Mehmet Şimşek, ABD Merkez Bankası'nın verdiği kararın ihracatçılar açısından sonuçlarına ilişkin bir soru üzerine şunları söyledi:
"Bütün bu olanlar bize tabii ki dış şartlardan dolayı ortaya çıkıyor. Bizim yaptığımız şeyler değil bunlar. Bazı şeylerin üzerinde kontrolümüz daha sınırlı. Pek çok para basıldı daha da çok para basılacak. Bunun bir kısmı Türkiye'ye geliyor anladığım kadarıyla. Biliyorum ki bu zorluk getiriyor. Bu benim hükümetimin politikası değil. Geçmişte herkes 'yüksek faiz oranı ve düşük döviz kuru sizin politikanız' diyorlardı. Bugün gerçek faiz oranları negatif ve eğrinin kısa çizgisinde. Merkez Bankasına borçlanma, 8 artı seviyelerinde. Peki ne yapılabilir? Evet incelememiz gereken bir durum. Kolay bir çözüm yok buna. Başka önlemler iyi sonuç verir mi bilmiyorum ama en iyisi ülkeyi daha rekabetçi hale getirmek. Mali unsurları kullanarak istihdam üzerindeki yükü azaltmak. Eğer mümkünse daha fazla mali destek vermek. Bu işin kolay bir çözümü yok. Seçtiğimiz yol uzun vadeli taahhütler gerektiriyor. Sonuçta Türkiye'nin başaracağına inanıyorum. Önümüzdeki yol bizi refaha çıkaracak bir yol. Ama tabii vakte ihtiyacımız var. Uzun vadede aslında başka alternatifler iyi sonuç vermeyecek."
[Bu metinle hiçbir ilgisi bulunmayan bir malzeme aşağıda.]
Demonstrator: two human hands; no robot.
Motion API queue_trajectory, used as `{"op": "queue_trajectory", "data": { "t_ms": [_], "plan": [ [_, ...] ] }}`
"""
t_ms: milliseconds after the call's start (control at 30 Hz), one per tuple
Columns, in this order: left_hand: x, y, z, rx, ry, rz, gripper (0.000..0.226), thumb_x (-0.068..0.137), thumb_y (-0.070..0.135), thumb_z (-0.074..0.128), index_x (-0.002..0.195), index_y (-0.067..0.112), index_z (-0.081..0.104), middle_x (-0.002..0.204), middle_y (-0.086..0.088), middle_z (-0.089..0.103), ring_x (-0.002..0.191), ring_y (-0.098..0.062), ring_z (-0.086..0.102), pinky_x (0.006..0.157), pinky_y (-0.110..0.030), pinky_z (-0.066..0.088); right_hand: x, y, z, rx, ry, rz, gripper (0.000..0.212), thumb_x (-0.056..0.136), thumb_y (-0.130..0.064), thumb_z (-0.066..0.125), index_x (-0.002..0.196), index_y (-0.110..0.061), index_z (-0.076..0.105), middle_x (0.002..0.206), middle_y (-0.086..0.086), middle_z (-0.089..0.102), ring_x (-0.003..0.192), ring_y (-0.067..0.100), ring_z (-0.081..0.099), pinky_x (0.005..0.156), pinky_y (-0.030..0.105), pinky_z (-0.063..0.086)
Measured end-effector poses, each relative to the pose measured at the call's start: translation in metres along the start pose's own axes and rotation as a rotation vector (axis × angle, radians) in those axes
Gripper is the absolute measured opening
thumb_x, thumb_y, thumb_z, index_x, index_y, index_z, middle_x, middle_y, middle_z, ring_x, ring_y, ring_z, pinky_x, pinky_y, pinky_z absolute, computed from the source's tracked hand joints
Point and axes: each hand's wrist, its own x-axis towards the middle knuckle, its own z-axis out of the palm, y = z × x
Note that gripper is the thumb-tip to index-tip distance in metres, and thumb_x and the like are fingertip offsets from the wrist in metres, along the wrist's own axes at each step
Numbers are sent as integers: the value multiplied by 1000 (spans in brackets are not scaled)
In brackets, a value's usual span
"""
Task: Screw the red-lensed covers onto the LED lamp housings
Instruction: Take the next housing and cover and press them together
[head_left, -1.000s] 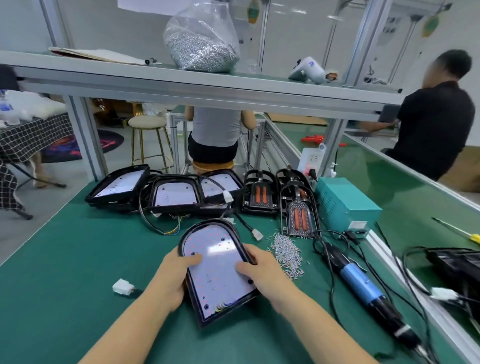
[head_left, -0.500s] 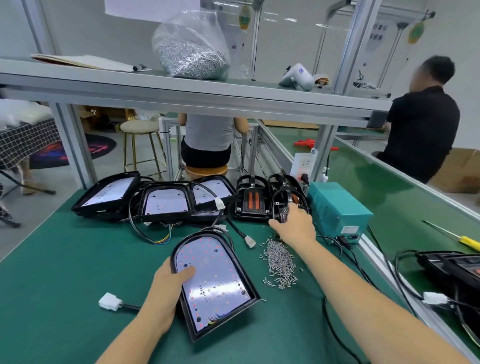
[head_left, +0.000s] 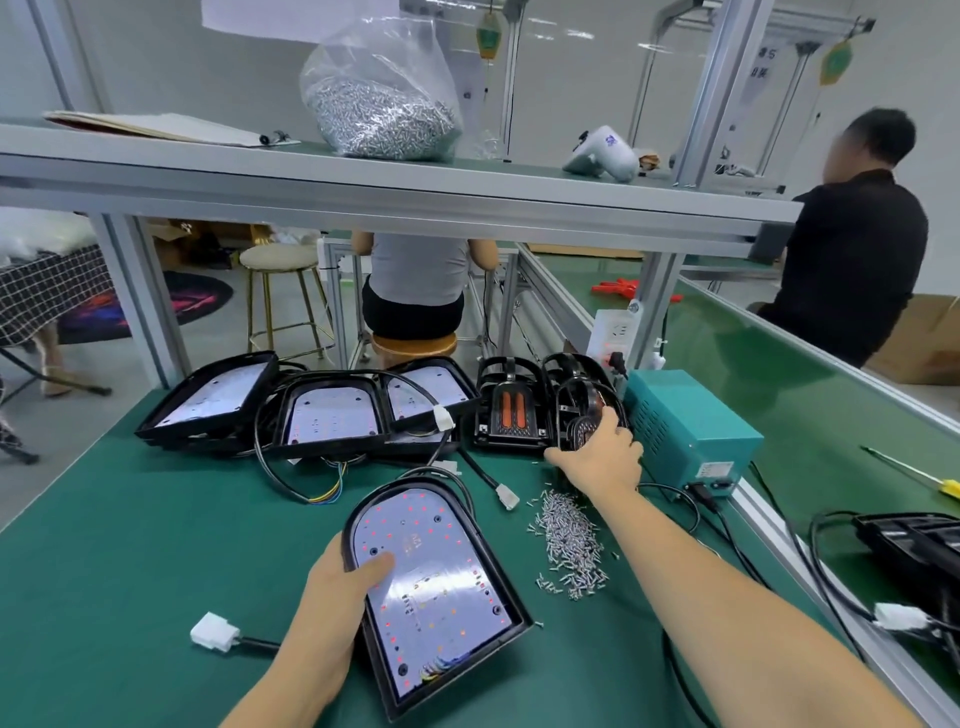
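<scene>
Left hand (head_left: 335, 587): grips the near housing (head_left: 434, 587) by its left edge, thumb lying on the LED board, fingers curled under the rim.
Housing: flat on the green mat (head_left: 104, 571), rounded end pointing away, board face up and uncovered.
Plug (head_left: 214, 630): white, on the mat just left of the left wrist, its black cable running toward the housing.
Screws (head_left: 569, 543): loose pile on the mat between the housing and the right forearm.
Right hand (head_left: 600, 457): reached past the screws, fingers curled round the near edge of a black cover (head_left: 584, 410), which stands tilted.
Second cover (head_left: 511, 410): just left of the right hand, red lens strips facing up.
Box (head_left: 691, 421): teal, just right of the right hand.
More housings (head_left: 332, 413): a row beyond the left hand, boards up, cables tangled among them.
Shelf (head_left: 363, 182): overhead, carrying a clear bag of screws (head_left: 379, 98).
</scene>
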Motion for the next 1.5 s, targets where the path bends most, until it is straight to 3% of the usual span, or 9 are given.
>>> {"op": "queue_trajectory", "data": {
  "t_ms": [200, 367, 500, 633, 800, 967, 1233, 1367, 1500],
  "plan": [
    [1, -1, 0, -31, 7, -5, 27, 90, -2, 55, 109, 17, 62, 106, -6, 71, 98, -30, 65, 86, -45, 51, -18, 2, -14, 417, 30, -128, 104, 70, -47, 84, 151, -18, 25, 152, 9, 35, 139, 33, 30, 109, 50, 33],
    [5, 1, 5, -154, 64, -49, 14, 95, 10, 52, 105, 14, 62, 105, -9, 71, 89, -26, 67, 75, -39, 51, -54, -4, -31, 364, -59, -288, 104, 69, -47, 84, 150, -20, 27, 150, 3, 38, 140, 24, 27, 112, 45, 34],
    [3, 11, 17, -405, 163, -190, 29, 97, 37, 50, 91, 13, 65, 74, -1, 75, 59, -17, 71, 60, -32, 47, -101, -14, -43, 279, -159, -441, 104, 66, -57, 81, 150, -25, 29, 147, -5, 39, 136, 14, 29, 110, 37, 34],
    [-2, 15, 22, -536, 205, -221, 37, 98, 40, 47, 84, 10, 63, 60, -5, 71, 46, -21, 67, 57, -33, 46, -154, -27, -43, 91, -160, -629, 101, 66, -65, 70, 149, -22, 31, 141, -6, 43, 123, 17, 34, 105, 30, 31],
    [-3, 11, 22, -616, 153, -237, 49, 100, 42, 39, 98, 2, 67, 94, -20, 72, 79, -34, 70, 73, -44, 51, -195, -35, -36, -85, -149, -745, 100, 66, -74, 58, 147, -21, 34, 137, -4, 45, 121, 22, 35, 107, 32, 30],
    [-6, 11, 17, -682, 66, -236, 50, 101, 38, 32, 97, 2, 66, 86, -18, 74, 69, -31, 72, 69, -42, 47, -209, -36, -19, -203, -175, -782, 95, 69, -77, 54, 145, -22, 36, 132, -5, 46, 116, 21, 36, 103, 31, 30],
    [-10, 8, 8, -619, 45, -213, 42, 102, 33, 34, 102, 4, 65, 88, -15, 74, 71, -27, 73, 69, -40, 48, -212, -32, -4, -214, -214, -758, 101, 68, -83, 51, 146, -20, 35, 141, -3, 42, 119, 21, 36, 100, 32, 29],
    [-12, 9, 5, -564, 11, -238, 40, 102, 32, 37, 97, 5, 67, 87, -13, 75, 69, -25, 73, 67, -40, 49, -209, -28, -1, -238, -186, -811, 100, 65, -90, 35, 139, -23, 44, 143, -9, 36, 124, 18, 33, 98, 31, 26],
    [-9, 8, 7, -412, 66, -148, 19, 96, 6, 44, 102, 10, 62, 89, -11, 74, 74, -25, 70, 74, -43, 54, -205, -25, 1, -239, -189, -847, 98, 67, -89, 28, 138, -23, 45, 141, -11, 37, 124, 17, 34, 98, 31, 25]
  ]
}}
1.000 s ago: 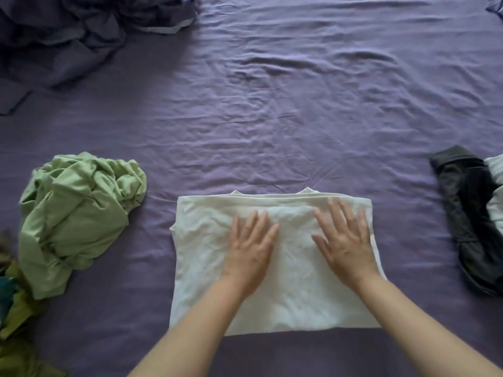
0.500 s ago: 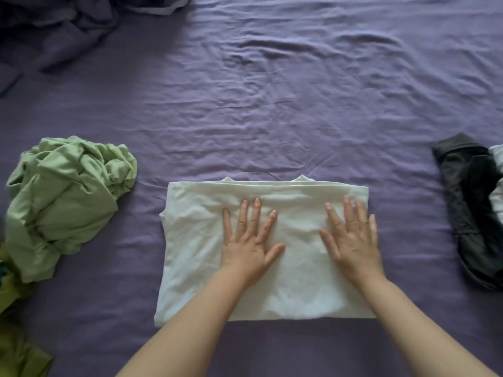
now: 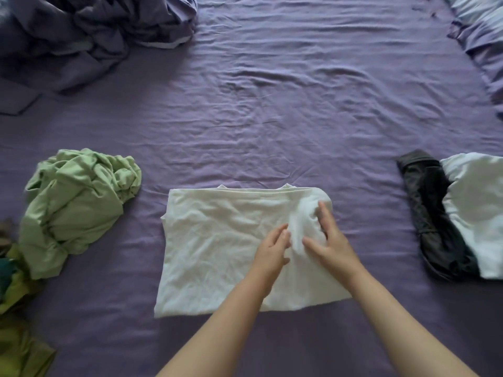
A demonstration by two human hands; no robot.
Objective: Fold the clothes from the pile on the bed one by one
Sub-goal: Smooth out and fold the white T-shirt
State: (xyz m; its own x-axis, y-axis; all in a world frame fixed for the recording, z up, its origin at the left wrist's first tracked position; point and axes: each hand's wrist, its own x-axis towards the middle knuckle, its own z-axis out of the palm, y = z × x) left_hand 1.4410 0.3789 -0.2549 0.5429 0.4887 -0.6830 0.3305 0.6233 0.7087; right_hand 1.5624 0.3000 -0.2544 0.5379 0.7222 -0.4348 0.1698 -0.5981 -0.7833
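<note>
A wrinkled purple bed sheet (image 3: 272, 104) is filling the view, with rumpled dark bedding (image 3: 89, 31) bunching at the far left corner and a pale striped pillow (image 3: 479, 25) showing at the far right. The white garment (image 3: 217, 248) is lying at the near middle of the bed, already folded into a broad rectangle with its collar edge peeking out along the far side, so this piece looks partway done, probably needing one more fold across. To the person's right a dark garment (image 3: 432, 227) and a white piece (image 3: 476, 208) are sitting together, seemingly finished, though how neatly is hard to tell. To the left a crumpled light green garment (image 3: 73, 208) is waiting unfolded, with olive and teal clothes (image 3: 16, 308) at the frame edge, so several items appear to be left. The right hand (image 3: 330, 243) is gathering the right part of the white garment, fingers curling round a raised bunch of cloth. The left hand (image 3: 272, 251) is meeting that bunch from the other side, its fingertips seeming to pinch the fabric, though blur is hiding exactly how firmly.
</note>
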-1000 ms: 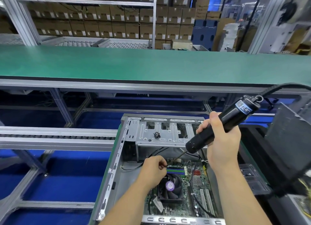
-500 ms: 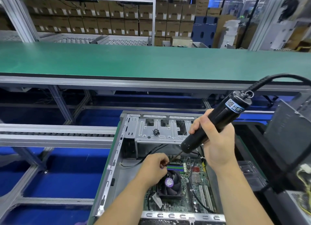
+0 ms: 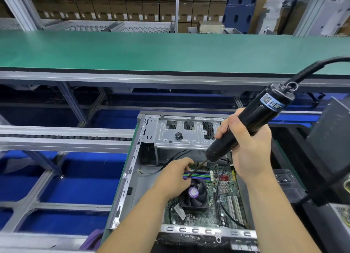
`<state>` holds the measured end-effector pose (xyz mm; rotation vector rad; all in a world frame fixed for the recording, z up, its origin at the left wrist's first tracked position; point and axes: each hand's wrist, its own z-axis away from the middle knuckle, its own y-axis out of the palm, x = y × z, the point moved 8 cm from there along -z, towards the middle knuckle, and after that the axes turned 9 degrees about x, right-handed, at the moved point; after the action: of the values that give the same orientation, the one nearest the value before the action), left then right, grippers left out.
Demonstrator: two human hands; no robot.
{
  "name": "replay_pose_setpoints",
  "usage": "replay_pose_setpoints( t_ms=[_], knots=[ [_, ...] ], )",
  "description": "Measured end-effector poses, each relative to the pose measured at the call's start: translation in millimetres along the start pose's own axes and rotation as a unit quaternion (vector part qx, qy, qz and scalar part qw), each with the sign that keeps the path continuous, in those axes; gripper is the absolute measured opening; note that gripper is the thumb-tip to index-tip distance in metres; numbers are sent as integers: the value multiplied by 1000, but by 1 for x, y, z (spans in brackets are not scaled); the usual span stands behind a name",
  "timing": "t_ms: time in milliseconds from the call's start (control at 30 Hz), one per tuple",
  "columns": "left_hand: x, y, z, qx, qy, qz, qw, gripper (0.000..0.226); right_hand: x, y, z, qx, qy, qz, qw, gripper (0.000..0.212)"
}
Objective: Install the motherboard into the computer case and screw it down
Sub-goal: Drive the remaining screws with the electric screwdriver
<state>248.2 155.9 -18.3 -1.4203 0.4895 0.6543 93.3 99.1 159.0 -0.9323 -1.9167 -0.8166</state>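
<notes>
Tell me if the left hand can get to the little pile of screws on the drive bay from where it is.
Probably yes. The left hand is by the driver bit, and the screws lie uncovered on the drive bay just beyond it.

Counts, from the bench side. One open grey metal computer case (image 3: pixel 132 169). One green motherboard (image 3: pixel 212 205) lying inside it. One black square cooling fan (image 3: pixel 193 195) with a purple hub sticker. Two white expansion slots (image 3: pixel 233 209) side by side. One black cylindrical electric screwdriver (image 3: pixel 244 127), one thick black cable (image 3: pixel 318 65) off its top. Two bare hands: left hand (image 3: pixel 175 179), right hand (image 3: pixel 250 148). One small dark cluster of screws (image 3: pixel 178 135) on the drive bay plate; number within it too small to tell.
</notes>
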Motion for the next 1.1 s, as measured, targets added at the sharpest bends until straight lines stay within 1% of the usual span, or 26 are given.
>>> replay_pose_setpoints(
  t_ms=[67,133,167,200,233,300,333,367,400,500,600,700,733,800,900,967,1000,1100],
  knots=[
    [8,-7,1,1,-23,67,997,45,-2,0,1,1,8,-8,1000,32],
    [20,-15,1,17,-71,133,988,36,-2,1,1,8,20,-14,1000,35],
    [26,-18,1,37,-91,134,986,28,-2,2,1,13,24,-13,1000,35],
    [33,-19,1,68,-107,110,986,20,-2,3,0,19,25,-12,999,34],
    [39,-17,3,111,-121,82,983,17,-1,5,0,26,24,-11,999,32],
    [49,-5,13,214,-143,50,965,39,2,8,-1,35,24,-20,999,30],
    [53,3,18,252,-149,43,955,45,4,9,-1,41,24,-26,999,30],
    [53,9,22,270,-145,35,951,46,6,11,-1,49,27,-29,998,31],
    [53,14,24,274,-135,24,952,47,7,14,-1,57,30,-31,997,31],
    [48,18,20,254,-104,-17,962,51,7,21,-2,80,46,-44,995,34],
    [47,18,19,256,-92,-18,962,50,2,33,2,107,61,-64,990,38],
    [46,19,18,250,-83,-19,964,46,-6,48,8,151,71,-78,983,35],
    [46,20,18,254,-84,-12,964,43,-7,53,10,166,73,-80,980,34],
    [47,26,18,287,-91,22,953,32,-7,57,11,182,73,-81,977,33],
    [53,29,19,321,-112,60,939,14,-7,57,9,187,71,-90,976,34],
    [56,25,15,303,-122,64,943,18,-7,57,8,192,72,-101,973,35],
    [57,20,11,280,-127,67,949,22,-8,57,8,195,76,-103,972,36],
    [56,1,-1,161,-142,84,973,26,-12,65,9,206,88,-108,969,38]
  ],
)
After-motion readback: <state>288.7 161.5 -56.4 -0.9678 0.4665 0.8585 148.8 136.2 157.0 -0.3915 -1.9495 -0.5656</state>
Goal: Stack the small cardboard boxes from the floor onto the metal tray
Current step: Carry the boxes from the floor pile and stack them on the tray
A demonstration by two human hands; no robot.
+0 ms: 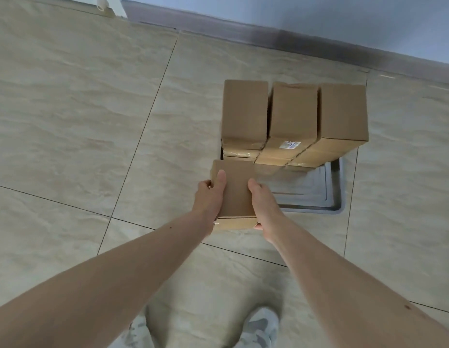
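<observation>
From the head camera, both bare hands hold one small brown cardboard box (237, 189) between them: the left hand (210, 197) grips its left side with the thumb laid flat along the top face, and the right hand (264, 202) grips its right side, thumb on the top edge and fingertips curling under the near corner. Just beyond the held box, three stacks of plain brown cardboard boxes (293, 116) stand side by side, touching one another, in a row on the far part of a shallow grey metal tray (336, 197); the middle stack carries a small white label (289, 144) on its near face. The tray's bare near corner shows just right of the right hand, and the held box sits over the tray's left near part, close against the leftmost stack; whether it rests on the tray cannot be told. Below the grip lie beige marbled floor tiles (80, 121) with dark grout lines, and two light grey shoes (262, 327) appear at the bottom edge. Far beyond the stacks, a dark skirting strip (268, 36) runs under a pale blue wall (318, 11).
</observation>
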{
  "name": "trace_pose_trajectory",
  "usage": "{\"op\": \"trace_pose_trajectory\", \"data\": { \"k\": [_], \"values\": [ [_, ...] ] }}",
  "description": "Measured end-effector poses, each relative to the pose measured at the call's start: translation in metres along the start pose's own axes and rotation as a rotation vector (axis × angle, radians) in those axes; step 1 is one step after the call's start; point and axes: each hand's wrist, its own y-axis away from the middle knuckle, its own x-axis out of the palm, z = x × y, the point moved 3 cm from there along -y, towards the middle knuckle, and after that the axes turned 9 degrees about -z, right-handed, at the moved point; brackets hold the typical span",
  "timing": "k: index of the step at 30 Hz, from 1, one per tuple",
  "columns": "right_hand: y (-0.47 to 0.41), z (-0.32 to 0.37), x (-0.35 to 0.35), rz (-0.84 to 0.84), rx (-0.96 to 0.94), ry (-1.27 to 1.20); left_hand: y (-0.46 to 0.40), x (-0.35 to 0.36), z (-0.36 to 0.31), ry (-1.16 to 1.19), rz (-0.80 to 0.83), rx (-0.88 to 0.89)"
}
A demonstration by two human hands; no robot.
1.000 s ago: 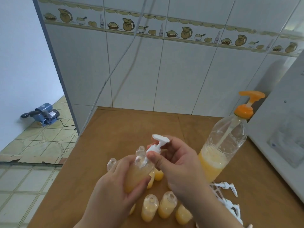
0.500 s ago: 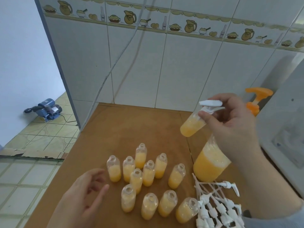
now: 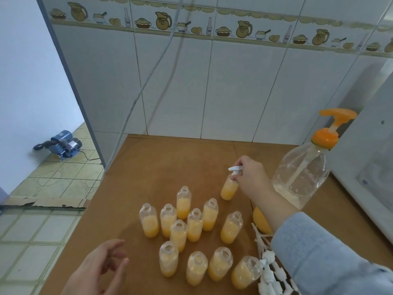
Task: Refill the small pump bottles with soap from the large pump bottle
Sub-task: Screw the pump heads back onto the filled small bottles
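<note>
Several small clear bottles (image 3: 194,225) with orange soap stand uncapped in a cluster on the brown table (image 3: 153,167). My right hand (image 3: 252,177) holds the white pump top of one capped small bottle (image 3: 229,188), which tilts slightly, its base at the table behind the cluster. The large pump bottle (image 3: 299,179) with an orange pump stands to the right, partly hidden by my forearm, with orange soap low in it. My left hand (image 3: 100,271) hovers open at the near left, holding nothing.
A pile of loose white pump tops (image 3: 270,271) lies at the near right. A white appliance (image 3: 370,167) borders the table's right side. Tiled wall stands behind. The table's left edge drops to a tiled floor with a blue pump (image 3: 61,144).
My right hand screwed the pump on, lifted the capped bottle up and right, and now lowers it to the table behind the cluster. My left hand let go and dropped to the near left.
</note>
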Motion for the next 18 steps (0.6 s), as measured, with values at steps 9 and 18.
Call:
{"op": "trace_pose_trajectory", "data": {
  "k": [9,18],
  "values": [
    [-0.002,-0.006,0.0,0.038,-0.018,0.07,-0.004,0.004,-0.001,-0.049,0.032,0.037],
    [0.107,-0.019,-0.104,0.018,-0.162,-0.234,-0.014,0.011,0.01,-0.112,0.208,-0.006]
  ]
}}
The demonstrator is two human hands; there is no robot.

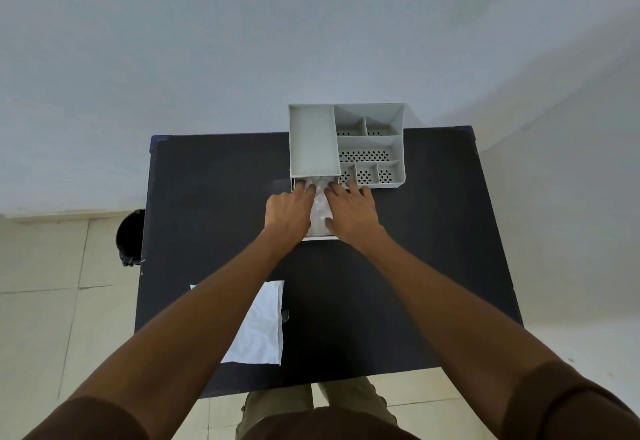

Türkiye'nin Çin, Bangladeş veya Hindistan ile ücretler konusunda yarışamayacağının altını çizen Şimşek, "Biz AB'ye erişmeye çalışıyoruz. Dolayısıyla bizim sürekli olarak bir takım niş pazarlar ve ürünler bulmamız ve farklı odak noktalarına eğilmemiz gerekir" diye konuştu.